== What to work on ==
Return the entries in their entirety, precisely as given.

Dataset excerpts
• • • •

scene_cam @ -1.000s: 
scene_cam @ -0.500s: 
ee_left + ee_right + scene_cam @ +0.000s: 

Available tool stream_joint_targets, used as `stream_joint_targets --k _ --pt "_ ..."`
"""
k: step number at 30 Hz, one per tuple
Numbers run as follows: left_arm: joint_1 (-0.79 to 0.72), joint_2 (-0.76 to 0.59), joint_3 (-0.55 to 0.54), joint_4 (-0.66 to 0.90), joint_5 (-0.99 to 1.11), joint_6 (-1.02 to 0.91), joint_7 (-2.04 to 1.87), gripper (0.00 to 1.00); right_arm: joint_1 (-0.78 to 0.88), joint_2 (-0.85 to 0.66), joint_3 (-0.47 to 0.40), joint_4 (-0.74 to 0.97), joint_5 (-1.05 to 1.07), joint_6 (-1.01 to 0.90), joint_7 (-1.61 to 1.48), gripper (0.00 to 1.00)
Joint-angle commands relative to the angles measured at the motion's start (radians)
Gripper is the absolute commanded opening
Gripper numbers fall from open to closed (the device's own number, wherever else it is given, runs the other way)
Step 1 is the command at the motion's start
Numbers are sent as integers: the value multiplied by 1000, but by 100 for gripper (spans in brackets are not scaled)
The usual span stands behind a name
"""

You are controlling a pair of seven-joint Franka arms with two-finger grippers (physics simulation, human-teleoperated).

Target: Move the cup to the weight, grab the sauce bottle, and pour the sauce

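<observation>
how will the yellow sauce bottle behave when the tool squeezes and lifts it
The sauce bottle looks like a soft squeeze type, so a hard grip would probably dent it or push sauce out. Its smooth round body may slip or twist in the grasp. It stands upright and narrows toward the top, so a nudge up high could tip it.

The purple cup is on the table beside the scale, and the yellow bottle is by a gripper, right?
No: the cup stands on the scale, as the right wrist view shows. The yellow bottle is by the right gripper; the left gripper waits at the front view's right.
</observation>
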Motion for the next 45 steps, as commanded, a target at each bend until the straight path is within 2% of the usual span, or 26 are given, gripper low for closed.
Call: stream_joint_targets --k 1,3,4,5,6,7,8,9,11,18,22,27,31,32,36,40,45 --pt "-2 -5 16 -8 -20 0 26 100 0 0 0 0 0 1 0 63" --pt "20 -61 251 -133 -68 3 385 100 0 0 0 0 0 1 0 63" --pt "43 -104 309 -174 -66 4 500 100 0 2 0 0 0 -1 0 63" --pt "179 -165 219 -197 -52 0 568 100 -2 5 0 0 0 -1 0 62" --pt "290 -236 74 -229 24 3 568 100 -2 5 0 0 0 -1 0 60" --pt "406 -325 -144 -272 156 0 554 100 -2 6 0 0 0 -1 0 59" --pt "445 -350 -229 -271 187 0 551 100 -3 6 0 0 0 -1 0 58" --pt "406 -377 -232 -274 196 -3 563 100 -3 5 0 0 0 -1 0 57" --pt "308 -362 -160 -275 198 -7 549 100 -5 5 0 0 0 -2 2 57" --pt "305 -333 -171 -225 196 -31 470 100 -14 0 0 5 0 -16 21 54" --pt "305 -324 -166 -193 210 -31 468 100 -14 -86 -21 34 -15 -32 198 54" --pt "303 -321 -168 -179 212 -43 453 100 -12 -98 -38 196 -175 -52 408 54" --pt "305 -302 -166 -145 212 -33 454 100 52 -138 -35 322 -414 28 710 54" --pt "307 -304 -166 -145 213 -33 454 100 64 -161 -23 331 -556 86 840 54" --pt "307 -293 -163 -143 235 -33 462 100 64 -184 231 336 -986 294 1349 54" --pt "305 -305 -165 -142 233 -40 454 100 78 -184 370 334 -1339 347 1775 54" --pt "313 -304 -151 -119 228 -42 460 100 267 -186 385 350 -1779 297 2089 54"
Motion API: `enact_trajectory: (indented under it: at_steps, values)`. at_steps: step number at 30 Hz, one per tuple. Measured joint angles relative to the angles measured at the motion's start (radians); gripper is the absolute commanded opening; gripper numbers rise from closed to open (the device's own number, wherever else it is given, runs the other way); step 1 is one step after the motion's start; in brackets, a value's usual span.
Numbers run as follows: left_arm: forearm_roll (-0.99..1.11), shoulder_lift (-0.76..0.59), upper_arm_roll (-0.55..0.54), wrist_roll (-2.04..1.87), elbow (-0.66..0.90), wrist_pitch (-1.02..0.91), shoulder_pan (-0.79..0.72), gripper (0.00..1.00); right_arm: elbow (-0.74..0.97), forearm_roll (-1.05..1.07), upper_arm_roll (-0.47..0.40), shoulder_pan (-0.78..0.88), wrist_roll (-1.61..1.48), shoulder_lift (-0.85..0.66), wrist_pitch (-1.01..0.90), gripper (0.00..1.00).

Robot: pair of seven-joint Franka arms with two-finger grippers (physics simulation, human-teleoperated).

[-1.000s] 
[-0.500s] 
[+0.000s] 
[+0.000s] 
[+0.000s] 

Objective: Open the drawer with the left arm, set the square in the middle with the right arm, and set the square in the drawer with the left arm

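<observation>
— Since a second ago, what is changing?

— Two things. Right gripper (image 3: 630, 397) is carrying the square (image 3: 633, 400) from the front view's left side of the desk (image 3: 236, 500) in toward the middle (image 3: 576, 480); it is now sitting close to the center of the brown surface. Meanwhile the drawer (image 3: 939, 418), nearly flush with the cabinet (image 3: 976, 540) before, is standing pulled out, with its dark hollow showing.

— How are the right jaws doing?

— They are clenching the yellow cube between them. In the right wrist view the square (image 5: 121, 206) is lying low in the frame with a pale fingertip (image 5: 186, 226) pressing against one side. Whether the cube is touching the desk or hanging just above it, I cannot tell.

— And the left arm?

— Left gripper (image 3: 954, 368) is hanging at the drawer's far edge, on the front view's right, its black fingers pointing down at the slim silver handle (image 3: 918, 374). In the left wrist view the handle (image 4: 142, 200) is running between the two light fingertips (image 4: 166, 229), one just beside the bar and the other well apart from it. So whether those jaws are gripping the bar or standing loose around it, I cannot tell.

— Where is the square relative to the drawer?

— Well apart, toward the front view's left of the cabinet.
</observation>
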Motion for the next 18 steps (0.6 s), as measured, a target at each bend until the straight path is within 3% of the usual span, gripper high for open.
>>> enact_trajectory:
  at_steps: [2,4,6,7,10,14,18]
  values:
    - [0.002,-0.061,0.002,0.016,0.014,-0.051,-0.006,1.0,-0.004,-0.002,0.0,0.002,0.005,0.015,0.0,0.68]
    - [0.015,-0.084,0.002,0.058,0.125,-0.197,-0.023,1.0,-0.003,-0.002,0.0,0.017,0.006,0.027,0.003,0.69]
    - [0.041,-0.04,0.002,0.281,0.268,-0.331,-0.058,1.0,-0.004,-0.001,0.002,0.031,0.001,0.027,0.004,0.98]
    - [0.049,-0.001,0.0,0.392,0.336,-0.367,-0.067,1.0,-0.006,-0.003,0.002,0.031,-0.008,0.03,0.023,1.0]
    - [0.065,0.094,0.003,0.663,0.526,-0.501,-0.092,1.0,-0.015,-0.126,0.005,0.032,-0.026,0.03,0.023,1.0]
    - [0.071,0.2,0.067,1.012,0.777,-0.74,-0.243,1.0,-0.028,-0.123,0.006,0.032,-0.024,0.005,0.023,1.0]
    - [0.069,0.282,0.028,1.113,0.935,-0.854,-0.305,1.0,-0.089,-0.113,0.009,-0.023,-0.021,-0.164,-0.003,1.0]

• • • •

== Result of the exercise ==
scene_cam @ -1.000s: 
scene_cam @ -0.500s: 
ee_left + ee_right + scene_cam @ +0.000s: 

Available tool stream_joint_targets, used as `stream_joint_targets --k _ --pt "_ ..."`
"""
k: step number at 30 Hz, one per tuple
Numbers run as follows: left_arm: joint_1 (-0.79 to 0.72), joint_2 (-0.76 to 0.59), joint_3 (-0.55 to 0.54), joint_4 (-0.66 to 0.90), joint_5 (-0.99 to 1.11), joint_6 (-1.02 to 0.91), joint_7 (-2.04 to 1.87), gripper (0.00 to 1.00); right_arm: joint_1 (-0.78 to 0.88), joint_2 (-0.85 to 0.66), joint_3 (-0.47 to 0.40), joint_4 (-0.74 to 0.97), joint_5 (-1.05 to 1.07), joint_6 (-1.01 to 0.90), joint_7 (-1.61 to 1.48), gripper (0.00 to 1.00)
Joint-angle commands relative to the angles measured at the motion's start (radians)
Gripper is the absolute commanded opening
Gripper numbers fall from open to closed (the device's own number, wherever else it is given, runs the other way)
Step 1 is the command at the motion's start
Numbers are sent as integers: the value multiplied by 1000, but by 100 for gripper (spans in brackets are not scaled)
The usual span stands behind a name
"""

You are controlling a pair of seven-joint Franka arms with two-finger grippers (physics simulation, human-teleoperated).

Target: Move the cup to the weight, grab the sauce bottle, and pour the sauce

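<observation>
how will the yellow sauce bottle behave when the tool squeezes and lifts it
The sauce bottle looks like a soft squeeze type, so a hard grip would probably dent it or push sauce out. Its smooth round body may slip or twist in the grasp. It stands upright and narrows toward the top, so a nudge up high could tip it.

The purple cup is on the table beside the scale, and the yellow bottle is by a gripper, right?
No: the cup stands on the scale, as the right wrist view shows. The yellow bottle is by the right gripper; the left gripper waits at the front view's right.
</observation>
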Motion for the next 45 steps, as commanded, a target at each bend until the straight path is within 2% of the usual span, or 26 are given, gripper low for closed.
Call: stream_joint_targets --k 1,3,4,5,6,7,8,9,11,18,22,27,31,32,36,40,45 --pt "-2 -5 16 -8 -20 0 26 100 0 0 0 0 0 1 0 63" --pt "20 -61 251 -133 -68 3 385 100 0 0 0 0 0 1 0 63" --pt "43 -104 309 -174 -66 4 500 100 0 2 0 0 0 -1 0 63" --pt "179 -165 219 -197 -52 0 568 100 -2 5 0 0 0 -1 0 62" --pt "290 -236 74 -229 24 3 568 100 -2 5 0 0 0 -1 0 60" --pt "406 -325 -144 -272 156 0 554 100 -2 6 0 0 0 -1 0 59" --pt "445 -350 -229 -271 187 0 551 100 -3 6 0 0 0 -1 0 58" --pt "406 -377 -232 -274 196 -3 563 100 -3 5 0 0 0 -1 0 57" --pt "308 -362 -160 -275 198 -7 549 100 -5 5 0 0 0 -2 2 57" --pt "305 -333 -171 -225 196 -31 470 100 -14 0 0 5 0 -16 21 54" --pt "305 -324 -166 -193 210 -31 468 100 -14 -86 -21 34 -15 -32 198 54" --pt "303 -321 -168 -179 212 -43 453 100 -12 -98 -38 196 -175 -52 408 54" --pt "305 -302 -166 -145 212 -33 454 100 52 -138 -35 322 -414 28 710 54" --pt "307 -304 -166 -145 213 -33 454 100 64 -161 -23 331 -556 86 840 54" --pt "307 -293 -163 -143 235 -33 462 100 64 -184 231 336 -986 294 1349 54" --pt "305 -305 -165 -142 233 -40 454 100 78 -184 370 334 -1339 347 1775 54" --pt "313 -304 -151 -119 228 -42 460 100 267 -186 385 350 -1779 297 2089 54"
Motion API: `enact_trajectory: (indented under it: at_steps, values)`. at_steps: step number at 30 Hz, one per tuple. Measured joint angles relative to the angles measured at the motion's start (radians); gripper is the absolute commanded opening; gripper numbers rise from closed to open (the device's own number, wherever else it is given, runs the other way); step 1 is one step after the motion's start; in brackets, a value's usual span.
Numbers run as follows: left_arm: forearm_roll (-0.99..1.11), shoulder_lift (-0.76..0.59), upper_arm_roll (-0.55..0.54), wrist_roll (-2.04..1.87), elbow (-0.66..0.90), wrist_pitch (-1.02..0.91), shoulder_pan (-0.79..0.72), gripper (0.00..1.00); right_arm: elbow (-0.74..0.97), forearm_roll (-1.05..1.07), upper_arm_roll (-0.47..0.40), shoulder_pan (-0.78..0.88), wrist_roll (-1.61..1.48), shoulder_lift (-0.85..0.66), wrist_pitch (-1.01..0.90), gripper (0.00..1.00).

Robot: pair of seven-joint Franka arms with two-finger grippers (physics simulation, human-teleoperated).

[-1.000s] 
[-0.500s] 
[+0.000s] 
[+0.000s] 
[+0.000s] 

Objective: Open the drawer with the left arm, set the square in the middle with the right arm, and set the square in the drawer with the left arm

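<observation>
— Since a second ago, what is changing?

— Two things. Right gripper (image 3: 630, 397) is carrying the square (image 3: 633, 400) from the front view's left side of the desk (image 3: 236, 500) in toward the middle (image 3: 576, 480); it is now sitting close to the center of the brown surface. Meanwhile the drawer (image 3: 939, 418), nearly flush with the cabinet (image 3: 976, 540) before, is standing pulled out, with its dark hollow showing.

— How are the right jaws doing?

— They are clenching the yellow cube between them. In the right wrist view the square (image 5: 121, 206) is lying low in the frame with a pale fingertip (image 5: 186, 226) pressing against one side. Whether the cube is touching the desk or hanging just above it, I cannot tell.

— And the left arm?

— Left gripper (image 3: 954, 368) is hanging at the drawer's far edge, on the front view's right, its black fingers pointing down at the slim silver handle (image 3: 918, 374). In the left wrist view the handle (image 4: 142, 200) is running between the two light fingertips (image 4: 166, 229), one just beside the bar and the other well apart from it. So whether those jaws are gripping the bar or standing loose around it, I cannot tell.

— Where is the square relative to the drawer?

— Well apart, toward the front view's left of the cabinet.
</observation>
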Motion for the next 18 steps (0.6 s), as measured, a target at each bend until the straight path is within 3% of the usual span, gripper high for open.
>>> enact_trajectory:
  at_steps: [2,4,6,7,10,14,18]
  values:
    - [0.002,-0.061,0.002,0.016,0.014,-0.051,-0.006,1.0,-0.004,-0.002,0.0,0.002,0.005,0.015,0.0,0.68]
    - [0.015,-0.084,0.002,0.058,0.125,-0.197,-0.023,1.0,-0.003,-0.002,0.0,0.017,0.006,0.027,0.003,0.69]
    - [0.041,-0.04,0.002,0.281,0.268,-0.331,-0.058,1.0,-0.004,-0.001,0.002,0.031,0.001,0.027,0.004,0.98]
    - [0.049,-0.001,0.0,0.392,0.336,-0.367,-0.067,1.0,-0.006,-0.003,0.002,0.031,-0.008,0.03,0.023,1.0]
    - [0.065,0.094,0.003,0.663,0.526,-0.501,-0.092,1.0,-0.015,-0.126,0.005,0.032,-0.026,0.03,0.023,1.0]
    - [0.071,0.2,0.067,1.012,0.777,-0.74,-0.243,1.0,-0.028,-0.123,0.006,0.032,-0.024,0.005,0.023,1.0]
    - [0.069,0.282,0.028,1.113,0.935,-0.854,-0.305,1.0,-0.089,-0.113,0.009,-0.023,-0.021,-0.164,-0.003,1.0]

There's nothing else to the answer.